Accelerare la transizione al digitale
senza se e senza ma

12 Gennaio 2012 • Economia dei media • by

Foto: yago1.com

Prospettive per il 2012? Nel migliore dei casi, causa le perduranti condizioni economiche, non ci si possono aspettare risultati clamorosi. Frederic Filloux analizza le condizioni attuali del mercato pubblicitario e rinnova le preoccupazioni che agitano il mondo editoriale. Nonostante gli incrementi di traffico su web e il costante aumento dell’utenza mobile, servizi erogati via iPad e smartphone, si potrà essere soddisfatti se si riusciranno a ripetere i numeri dell’anno appena trascorso. E se questo è quanto ci si attende dalla componente digitale, sulla carta le dinamiche appaiono ancora più negative, considerata la perdita continua e inarrestabile di lettori.

Ma, avverte Filloux, in una condizione come questa non c’è nulla di peggio che rimanere passivi e accettare le inevitabili conseguenze del dissesto economico: il 2012 è l’anno in cui accelerare la transizione al digitale, senza se e senza ma.

A questo proposito si evidenzia come due grandi giornali – nella fattispecie Filloux cita il New York Times e il Financial Times, da una parte quindi un giornale generalista, dall’altra un giornale economico finanziario – abbiano iniziato l’anno decidendo un aumento del prezzo delle edizioni cartacee: il NYT passa da 2 a 2,50 dollari, il FT da 2,20 a 2,50 sterline. Non è soltanto la conseguenza di un adeguamento all’aumento dell’inflazione, Filloux vede in queste decisioni una risposta strategica che mira ad accelerare la migrazione al digitale.

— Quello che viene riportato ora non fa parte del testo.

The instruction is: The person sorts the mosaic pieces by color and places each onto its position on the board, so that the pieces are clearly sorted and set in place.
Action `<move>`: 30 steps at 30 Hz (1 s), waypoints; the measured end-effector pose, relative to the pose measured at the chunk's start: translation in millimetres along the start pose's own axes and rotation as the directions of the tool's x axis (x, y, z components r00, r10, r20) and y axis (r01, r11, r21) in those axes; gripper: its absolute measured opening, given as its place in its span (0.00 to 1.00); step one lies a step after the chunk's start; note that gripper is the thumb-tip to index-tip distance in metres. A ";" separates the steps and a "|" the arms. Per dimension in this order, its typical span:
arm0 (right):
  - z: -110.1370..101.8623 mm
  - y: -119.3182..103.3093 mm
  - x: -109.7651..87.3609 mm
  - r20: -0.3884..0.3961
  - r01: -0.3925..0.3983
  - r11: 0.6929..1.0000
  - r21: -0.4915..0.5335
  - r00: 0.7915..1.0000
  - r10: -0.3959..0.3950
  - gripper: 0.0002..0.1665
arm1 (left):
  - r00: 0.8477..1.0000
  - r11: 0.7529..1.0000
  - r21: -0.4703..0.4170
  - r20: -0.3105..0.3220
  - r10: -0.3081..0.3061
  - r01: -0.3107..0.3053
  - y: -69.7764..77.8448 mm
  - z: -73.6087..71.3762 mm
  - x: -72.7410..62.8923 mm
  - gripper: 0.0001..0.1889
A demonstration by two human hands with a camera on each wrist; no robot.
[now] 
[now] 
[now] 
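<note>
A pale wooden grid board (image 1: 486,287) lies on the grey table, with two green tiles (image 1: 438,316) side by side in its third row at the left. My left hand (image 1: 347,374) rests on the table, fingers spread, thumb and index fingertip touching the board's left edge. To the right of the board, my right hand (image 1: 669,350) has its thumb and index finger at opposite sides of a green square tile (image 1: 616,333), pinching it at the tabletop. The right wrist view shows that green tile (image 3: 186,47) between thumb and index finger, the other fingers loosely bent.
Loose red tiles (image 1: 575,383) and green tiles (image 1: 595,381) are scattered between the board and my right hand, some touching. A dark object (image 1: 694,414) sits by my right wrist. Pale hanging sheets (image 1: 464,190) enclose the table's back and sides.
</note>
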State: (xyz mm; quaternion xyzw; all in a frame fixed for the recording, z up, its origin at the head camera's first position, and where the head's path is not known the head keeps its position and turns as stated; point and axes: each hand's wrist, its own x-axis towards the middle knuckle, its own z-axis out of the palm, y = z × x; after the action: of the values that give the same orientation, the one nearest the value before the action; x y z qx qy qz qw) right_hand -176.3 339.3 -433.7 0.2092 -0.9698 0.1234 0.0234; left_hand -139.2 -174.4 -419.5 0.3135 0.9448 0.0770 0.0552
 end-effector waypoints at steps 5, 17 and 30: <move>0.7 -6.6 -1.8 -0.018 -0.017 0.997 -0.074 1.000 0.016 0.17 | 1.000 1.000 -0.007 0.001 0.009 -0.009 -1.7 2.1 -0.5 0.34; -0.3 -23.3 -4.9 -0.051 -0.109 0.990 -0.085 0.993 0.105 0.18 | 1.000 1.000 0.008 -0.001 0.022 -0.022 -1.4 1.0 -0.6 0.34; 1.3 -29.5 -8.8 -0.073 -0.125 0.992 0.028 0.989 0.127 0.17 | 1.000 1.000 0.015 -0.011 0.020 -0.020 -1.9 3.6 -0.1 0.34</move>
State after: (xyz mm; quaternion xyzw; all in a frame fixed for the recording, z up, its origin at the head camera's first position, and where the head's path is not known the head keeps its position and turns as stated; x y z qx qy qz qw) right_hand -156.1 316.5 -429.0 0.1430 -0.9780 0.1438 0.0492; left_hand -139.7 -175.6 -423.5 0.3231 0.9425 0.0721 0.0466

Con le tariffe attuali la lettura online del NYT risulta di gran lunga meno costosa del corrispettivo cartaceo, di circa il 50% se comparata al costo sostenuto dagli abbonati e del 70% se si ragiona in termini di costo acquisto edicola. Stessa dinamica per il FT, il cui servizio online risulta di circa il 20% inferiore all’abbonamento cartaceo e di ben il 68% se rapportato al prezzo di edicola. Ovviamente è un ragionamento che può essere unicamente fatto per quei giornali che adottano un sistema di pagamento sia per i servizi online sia per quelli digitali.

In estrema sintesi l’obiettivo di entrambi i giornali è convertire progressivamente i lettori della carta a un modello di fruizione digitale a pagamento. Per il FT significa tendere a modificare nel tempo l’assetto della base utenti e traslare quote sempre più consistenti degli attuali 4 milioni di lettori in full digital subscribers. Una strada tutta in salita, considerato che gli abbonati ai contenuti digitali del quotidiano londinese sono oggi 250 mila. Come incentivare la transizione? Da una parte si è progressivamente diminuito il numero di articoli disponibili gratuitamente sul sito, dai 30 del 2007 si è oggi passati a 4, dall’altra rendere la registrazione obbligatoria anche per la lettura di un singolo articolo.

La strategia del New York Times sembra avere prodotto buoni risultati: nei primi 9 mesi di esercizio del nuovo paywall sono stati sottoscritti 324 mila nuovi abbonamenti. L’unicità dei contenuti proposti dal NYT, scrive Filloux, ha permesso di mantenere un flusso di traffico elevato, 34 milioni nel mercato domestico, 47 milioni worldwide. Se solo riuscisse a convertire il 5% della propria base lettori, circa 2,4 milioni di persone, osserva Filloux, l’ARPU (ricavo medio per utente),

indice che include abbonamento e rendita pubblicitaria, sarebbe prossimo ai 150 dollari all’anno, ovvero un valore globale equivalente a 200 milioni, una cifra che basterebbe a coprire l’intero costo della redazione del giornale newyorkese.

Le esperienze del NYT e del FT dimostrano quanto le politiche editoriali, tra coloro che hanno scelto la strada del paywall e coloro che invece continuano a credere nella libertà di accesso all’informazione, si stiano nel tempo sempre più differenziando. Una conseguenza del tutto inevitabile poiché l’applicazione omogenea di un costo associato all’informazione nelle sue diverse accezioni, carta + web + digitale, permette di formulare iniziative commerciali di fatto più allineate alla proposizione di contenuti su canali differenziati e, forse, nello stesso tempo, più efficaci e redditizie nel lungo periodo.